__AIM OF THE EXERCISE__:
Extract all lines from the data beneath that include the word "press".

-.-.-

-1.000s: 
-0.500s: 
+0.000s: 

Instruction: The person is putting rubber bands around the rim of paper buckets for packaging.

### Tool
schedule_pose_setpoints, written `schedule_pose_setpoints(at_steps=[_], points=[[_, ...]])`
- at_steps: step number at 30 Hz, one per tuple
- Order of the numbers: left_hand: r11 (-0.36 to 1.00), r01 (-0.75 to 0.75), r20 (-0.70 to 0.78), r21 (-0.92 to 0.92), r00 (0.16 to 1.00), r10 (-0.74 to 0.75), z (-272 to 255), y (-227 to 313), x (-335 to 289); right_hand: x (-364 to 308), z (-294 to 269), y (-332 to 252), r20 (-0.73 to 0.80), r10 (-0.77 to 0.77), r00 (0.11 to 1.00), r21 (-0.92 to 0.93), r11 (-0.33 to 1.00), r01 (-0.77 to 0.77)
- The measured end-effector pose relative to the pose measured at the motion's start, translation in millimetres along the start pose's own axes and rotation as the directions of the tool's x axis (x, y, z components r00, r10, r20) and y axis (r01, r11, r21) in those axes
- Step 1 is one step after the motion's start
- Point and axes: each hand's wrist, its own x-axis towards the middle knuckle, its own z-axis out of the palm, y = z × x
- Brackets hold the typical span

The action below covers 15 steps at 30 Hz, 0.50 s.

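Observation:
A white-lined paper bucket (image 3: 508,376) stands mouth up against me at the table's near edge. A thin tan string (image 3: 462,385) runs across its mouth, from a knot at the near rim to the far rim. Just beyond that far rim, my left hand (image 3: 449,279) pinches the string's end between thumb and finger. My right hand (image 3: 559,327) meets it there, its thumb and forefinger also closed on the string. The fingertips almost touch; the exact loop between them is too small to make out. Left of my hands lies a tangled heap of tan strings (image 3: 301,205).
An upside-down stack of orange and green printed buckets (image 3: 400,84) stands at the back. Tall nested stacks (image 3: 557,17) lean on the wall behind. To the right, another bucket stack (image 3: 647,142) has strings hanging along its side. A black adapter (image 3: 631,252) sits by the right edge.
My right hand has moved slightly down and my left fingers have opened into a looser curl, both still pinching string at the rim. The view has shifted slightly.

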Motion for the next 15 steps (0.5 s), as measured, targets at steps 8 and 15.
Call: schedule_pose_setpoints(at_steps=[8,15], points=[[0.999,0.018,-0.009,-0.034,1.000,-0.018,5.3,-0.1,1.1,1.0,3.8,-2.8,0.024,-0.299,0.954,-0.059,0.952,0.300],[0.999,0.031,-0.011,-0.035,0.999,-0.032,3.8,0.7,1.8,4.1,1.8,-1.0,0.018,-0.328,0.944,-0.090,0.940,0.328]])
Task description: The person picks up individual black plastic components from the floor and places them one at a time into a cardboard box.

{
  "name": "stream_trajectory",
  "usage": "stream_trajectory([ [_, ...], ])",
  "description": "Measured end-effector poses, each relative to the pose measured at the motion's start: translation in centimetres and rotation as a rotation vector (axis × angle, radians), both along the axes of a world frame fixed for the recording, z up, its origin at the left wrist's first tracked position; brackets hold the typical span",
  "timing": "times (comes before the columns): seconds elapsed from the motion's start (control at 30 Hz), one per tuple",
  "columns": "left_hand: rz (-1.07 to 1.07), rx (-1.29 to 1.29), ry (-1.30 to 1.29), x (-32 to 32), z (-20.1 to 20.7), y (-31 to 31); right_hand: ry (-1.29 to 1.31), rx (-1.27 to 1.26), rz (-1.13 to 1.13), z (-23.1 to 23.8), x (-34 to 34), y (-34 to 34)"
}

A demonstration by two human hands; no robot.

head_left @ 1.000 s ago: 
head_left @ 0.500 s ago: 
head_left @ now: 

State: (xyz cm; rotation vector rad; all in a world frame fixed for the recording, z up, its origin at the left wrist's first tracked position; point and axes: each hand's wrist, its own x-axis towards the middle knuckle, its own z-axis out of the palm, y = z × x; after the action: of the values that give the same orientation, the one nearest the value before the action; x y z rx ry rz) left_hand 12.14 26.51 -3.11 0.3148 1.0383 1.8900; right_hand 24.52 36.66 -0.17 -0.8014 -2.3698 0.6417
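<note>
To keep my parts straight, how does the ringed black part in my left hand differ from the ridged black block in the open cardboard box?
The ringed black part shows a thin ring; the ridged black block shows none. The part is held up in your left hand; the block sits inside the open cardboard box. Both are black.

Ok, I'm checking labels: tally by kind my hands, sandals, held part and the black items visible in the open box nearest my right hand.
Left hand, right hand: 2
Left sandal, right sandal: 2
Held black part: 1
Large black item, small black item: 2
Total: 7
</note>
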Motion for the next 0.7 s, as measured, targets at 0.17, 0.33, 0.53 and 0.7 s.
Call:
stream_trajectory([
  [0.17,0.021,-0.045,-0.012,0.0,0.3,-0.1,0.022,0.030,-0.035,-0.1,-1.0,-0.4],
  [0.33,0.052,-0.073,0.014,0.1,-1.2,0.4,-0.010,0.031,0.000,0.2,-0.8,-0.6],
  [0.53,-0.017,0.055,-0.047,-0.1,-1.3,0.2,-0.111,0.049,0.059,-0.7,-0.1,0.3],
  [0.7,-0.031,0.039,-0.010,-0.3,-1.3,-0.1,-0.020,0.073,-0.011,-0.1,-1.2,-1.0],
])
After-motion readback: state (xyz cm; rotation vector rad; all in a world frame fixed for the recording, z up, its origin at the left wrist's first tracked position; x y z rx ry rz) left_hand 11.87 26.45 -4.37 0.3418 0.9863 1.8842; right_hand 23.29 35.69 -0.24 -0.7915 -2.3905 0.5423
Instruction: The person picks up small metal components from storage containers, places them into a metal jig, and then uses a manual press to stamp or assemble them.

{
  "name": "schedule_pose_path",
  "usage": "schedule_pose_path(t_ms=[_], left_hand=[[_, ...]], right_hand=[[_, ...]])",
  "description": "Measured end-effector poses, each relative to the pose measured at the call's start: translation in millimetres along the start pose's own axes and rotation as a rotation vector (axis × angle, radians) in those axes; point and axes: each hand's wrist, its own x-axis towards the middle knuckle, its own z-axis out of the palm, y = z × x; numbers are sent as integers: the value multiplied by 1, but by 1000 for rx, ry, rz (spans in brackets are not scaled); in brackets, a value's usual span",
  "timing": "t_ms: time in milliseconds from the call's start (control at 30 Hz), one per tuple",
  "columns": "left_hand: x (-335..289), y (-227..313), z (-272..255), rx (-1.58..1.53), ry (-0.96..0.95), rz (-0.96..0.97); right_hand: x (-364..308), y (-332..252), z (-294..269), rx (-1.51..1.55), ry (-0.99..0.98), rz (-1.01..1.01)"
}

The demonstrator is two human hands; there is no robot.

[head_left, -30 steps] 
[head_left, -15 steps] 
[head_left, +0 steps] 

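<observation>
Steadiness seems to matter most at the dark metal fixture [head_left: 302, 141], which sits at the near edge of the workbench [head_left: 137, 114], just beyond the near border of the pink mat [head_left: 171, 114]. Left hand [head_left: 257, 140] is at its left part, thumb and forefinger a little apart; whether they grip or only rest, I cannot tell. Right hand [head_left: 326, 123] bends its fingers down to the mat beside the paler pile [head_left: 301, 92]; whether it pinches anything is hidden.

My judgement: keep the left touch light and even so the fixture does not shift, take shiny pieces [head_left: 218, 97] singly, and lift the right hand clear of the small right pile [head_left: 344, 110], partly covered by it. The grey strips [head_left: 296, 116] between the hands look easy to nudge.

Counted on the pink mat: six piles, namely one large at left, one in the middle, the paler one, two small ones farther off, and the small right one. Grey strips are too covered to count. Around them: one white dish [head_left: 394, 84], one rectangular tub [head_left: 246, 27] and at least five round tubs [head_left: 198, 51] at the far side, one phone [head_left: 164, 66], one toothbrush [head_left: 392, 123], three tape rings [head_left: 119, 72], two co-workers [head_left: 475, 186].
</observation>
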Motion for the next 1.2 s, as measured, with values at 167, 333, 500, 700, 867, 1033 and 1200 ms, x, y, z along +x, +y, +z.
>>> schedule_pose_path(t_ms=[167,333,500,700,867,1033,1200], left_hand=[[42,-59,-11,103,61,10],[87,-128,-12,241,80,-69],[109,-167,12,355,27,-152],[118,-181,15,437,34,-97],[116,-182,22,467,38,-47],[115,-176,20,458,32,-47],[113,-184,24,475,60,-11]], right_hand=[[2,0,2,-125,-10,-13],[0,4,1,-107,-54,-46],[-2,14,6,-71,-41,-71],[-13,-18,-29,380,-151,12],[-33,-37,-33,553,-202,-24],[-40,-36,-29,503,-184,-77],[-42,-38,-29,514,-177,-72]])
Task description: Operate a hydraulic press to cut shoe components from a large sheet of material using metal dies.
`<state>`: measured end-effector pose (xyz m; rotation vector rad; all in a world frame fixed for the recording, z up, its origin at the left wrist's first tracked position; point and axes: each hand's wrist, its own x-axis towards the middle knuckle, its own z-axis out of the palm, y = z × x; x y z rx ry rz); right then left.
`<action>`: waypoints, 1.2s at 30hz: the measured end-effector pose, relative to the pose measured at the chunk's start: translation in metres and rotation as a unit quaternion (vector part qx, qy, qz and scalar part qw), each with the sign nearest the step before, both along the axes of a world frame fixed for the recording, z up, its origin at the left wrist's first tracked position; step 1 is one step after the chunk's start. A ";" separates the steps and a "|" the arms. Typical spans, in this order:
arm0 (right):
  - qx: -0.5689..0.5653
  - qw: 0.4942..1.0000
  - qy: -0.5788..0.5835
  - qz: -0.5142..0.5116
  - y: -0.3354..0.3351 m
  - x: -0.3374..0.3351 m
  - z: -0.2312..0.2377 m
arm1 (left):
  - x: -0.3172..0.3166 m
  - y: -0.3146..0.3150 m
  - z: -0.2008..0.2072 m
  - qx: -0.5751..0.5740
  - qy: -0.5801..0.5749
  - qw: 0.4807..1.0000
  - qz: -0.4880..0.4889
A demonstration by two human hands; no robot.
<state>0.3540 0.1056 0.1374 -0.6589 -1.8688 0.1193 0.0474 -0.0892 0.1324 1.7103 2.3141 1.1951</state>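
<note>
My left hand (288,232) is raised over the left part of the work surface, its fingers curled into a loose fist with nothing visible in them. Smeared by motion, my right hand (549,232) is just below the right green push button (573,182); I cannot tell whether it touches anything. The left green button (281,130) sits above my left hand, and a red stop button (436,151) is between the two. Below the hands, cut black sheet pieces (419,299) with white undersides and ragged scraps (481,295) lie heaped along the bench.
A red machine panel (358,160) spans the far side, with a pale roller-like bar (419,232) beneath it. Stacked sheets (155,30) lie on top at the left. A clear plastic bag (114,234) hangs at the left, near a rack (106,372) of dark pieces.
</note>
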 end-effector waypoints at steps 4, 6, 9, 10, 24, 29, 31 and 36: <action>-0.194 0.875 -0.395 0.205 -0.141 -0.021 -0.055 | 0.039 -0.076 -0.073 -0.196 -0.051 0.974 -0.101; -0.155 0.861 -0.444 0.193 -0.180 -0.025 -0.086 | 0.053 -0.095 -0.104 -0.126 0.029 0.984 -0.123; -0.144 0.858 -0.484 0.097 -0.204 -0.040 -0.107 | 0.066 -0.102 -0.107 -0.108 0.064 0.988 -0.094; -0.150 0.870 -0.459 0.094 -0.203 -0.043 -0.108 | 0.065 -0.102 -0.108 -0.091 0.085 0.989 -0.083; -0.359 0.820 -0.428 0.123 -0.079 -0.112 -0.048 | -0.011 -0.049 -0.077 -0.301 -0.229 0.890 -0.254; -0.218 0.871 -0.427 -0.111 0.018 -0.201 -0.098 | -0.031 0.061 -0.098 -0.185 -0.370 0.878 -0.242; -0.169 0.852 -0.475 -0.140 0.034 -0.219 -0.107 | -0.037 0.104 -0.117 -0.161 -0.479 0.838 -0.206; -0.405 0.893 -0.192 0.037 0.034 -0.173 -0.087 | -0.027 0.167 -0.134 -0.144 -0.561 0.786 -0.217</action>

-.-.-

__REPLY TO THE EXERCISE__:
Instruction: The person picks up small metal components from storage containers, places them into a metal jig, and then uses a manual press to stamp or assemble them.
Task description: Operate a hydraulic press to cut shoe components from a large sheet of material using metal dies.

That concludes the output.